Un lavoro complesso perché, come ha spiegato il presidente, “i danni rilevanti, più che da problemi di ordine idrogeologico, sono stati causati da raffiche di vento, trombe d’aria e fenomeni simili"

TOSCANA – E’ in corso la ricognizione dei danni causati dall’ultima ondata di maltempo di giovedì 20 e venerdì 21 agosto in Toscana, al fine, come ha annunciato il presidente Eugenio Giani, di dichiarare lo stato di emergenza regionale, contestualmente alla giunta di lunedì prossimo.

Un lavoro complesso perché, come ha spiegato il presidente, “i danni rilevanti, più che da problemi di ordine idrogeologico, sono stati causati da raffiche di vento, trombe d’aria e fenomeni simili”.

“Questo fa sì che vi siano comuni fortemente danneggiati – aggiunge – e invece comuni appena confinanti che non hanno avuto problemi. Una situazione che crea una mappa frammentata dei territori danneggiati, che si può definire a macchia di leopardo”.

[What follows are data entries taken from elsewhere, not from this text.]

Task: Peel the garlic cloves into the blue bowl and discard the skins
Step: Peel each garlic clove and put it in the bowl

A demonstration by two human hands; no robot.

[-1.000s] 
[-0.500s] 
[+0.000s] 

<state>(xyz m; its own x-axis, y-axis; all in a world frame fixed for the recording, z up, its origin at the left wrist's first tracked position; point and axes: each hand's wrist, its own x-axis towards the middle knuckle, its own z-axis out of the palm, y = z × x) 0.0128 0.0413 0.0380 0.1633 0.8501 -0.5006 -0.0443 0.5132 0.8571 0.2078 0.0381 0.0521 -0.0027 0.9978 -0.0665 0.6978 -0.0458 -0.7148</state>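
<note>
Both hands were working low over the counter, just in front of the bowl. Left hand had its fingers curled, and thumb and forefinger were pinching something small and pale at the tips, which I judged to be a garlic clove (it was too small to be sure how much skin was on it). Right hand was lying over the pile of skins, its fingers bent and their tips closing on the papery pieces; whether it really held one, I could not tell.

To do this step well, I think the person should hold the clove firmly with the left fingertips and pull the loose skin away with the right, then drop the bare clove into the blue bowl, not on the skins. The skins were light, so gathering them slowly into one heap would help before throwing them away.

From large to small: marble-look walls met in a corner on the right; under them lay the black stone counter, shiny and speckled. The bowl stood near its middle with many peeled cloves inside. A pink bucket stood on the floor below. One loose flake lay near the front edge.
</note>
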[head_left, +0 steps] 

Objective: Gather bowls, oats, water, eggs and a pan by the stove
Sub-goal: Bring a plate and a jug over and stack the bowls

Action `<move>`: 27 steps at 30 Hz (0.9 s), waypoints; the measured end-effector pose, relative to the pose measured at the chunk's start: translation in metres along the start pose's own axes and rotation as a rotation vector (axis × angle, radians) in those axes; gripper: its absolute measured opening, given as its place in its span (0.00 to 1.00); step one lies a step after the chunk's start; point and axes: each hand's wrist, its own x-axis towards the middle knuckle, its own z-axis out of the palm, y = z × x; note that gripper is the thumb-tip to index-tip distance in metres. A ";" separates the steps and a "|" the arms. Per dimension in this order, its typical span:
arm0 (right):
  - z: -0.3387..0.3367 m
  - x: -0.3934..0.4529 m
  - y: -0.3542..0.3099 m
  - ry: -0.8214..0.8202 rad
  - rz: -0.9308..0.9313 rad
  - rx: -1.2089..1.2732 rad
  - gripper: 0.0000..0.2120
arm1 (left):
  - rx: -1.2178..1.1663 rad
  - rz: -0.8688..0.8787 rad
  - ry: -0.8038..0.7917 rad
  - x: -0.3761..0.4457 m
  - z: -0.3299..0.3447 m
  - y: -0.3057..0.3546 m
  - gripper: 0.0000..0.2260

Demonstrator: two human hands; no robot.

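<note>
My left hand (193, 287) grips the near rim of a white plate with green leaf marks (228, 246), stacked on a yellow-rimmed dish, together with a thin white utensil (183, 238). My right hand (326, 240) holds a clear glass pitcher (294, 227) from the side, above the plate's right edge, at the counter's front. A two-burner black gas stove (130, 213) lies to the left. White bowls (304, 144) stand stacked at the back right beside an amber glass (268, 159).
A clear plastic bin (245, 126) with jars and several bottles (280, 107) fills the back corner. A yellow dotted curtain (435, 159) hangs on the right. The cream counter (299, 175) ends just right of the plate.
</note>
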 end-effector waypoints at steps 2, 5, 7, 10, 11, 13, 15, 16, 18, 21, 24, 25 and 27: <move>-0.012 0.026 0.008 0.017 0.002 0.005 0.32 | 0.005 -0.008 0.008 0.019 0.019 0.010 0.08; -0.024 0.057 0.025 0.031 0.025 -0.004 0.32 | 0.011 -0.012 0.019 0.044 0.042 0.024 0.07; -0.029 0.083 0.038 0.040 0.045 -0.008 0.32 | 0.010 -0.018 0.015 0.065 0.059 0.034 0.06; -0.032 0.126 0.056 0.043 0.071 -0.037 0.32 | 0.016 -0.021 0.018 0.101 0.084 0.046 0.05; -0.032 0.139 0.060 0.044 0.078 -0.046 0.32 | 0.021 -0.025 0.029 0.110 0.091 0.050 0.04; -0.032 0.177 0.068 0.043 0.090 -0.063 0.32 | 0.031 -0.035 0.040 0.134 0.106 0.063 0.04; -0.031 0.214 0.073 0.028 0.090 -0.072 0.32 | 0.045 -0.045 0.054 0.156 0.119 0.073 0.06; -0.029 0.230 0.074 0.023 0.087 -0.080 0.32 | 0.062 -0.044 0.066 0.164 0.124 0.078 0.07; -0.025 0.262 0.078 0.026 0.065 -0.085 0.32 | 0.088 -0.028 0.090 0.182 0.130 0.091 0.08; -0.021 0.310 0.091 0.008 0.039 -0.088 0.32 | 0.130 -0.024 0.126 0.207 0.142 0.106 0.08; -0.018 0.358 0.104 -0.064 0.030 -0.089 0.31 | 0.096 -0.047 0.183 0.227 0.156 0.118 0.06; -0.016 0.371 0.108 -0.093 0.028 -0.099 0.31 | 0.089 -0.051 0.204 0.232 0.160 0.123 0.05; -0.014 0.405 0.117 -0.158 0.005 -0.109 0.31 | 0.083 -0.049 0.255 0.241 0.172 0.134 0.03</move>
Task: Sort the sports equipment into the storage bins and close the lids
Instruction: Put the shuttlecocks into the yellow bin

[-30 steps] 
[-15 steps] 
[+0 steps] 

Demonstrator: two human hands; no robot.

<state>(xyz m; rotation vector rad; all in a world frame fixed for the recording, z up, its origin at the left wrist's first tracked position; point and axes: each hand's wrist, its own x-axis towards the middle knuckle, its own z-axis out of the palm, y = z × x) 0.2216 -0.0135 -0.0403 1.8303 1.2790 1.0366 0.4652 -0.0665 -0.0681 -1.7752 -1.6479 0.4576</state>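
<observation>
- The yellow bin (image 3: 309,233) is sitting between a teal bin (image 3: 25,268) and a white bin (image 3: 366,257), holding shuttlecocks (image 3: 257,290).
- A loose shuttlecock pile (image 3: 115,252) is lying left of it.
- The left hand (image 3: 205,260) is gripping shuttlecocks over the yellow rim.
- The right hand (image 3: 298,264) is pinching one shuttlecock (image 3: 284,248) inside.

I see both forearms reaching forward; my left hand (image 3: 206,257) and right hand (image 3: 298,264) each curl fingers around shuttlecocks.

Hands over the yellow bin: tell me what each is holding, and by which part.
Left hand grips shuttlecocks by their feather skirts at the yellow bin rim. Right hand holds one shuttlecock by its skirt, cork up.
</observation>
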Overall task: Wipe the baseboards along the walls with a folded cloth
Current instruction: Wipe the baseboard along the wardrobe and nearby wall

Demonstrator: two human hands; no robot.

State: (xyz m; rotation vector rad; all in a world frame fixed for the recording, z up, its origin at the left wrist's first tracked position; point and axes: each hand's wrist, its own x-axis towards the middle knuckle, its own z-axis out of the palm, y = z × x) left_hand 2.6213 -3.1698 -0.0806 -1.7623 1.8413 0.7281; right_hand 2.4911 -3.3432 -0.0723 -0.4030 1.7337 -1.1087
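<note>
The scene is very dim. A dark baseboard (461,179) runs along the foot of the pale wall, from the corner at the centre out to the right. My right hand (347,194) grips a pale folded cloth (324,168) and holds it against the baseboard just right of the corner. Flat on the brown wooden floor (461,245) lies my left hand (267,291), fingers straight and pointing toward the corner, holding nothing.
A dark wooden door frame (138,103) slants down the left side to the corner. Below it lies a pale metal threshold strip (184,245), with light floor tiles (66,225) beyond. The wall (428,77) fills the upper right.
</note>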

“Questo – spiega ancora – comporta un lavoro di ampia e puntuale ricognizione dei danni che stiamo portando avanti con la Direzione Difesa del Suolo e Protezione Civile, per cui i Comuni fino a giovedì possono inviare la documentazione necessaria. Arriveremo probabilmente alla dichiarazione dello stato di emergenza di livello regionale, subito dopo aver completato un quadro oggettivo dei danni con sopralluoghi e documentazione”.

“Non sarà dunque uno stato di emergenza per territori omogenei come siamo abituati a vedere sovente – conclude Giani – ma marcatamente a macchia di leopardo, per individuazione di singoli Comuni dove i fenomeni si sono concentrati con maggiore violenza creando danni a beni pubblici e privati”.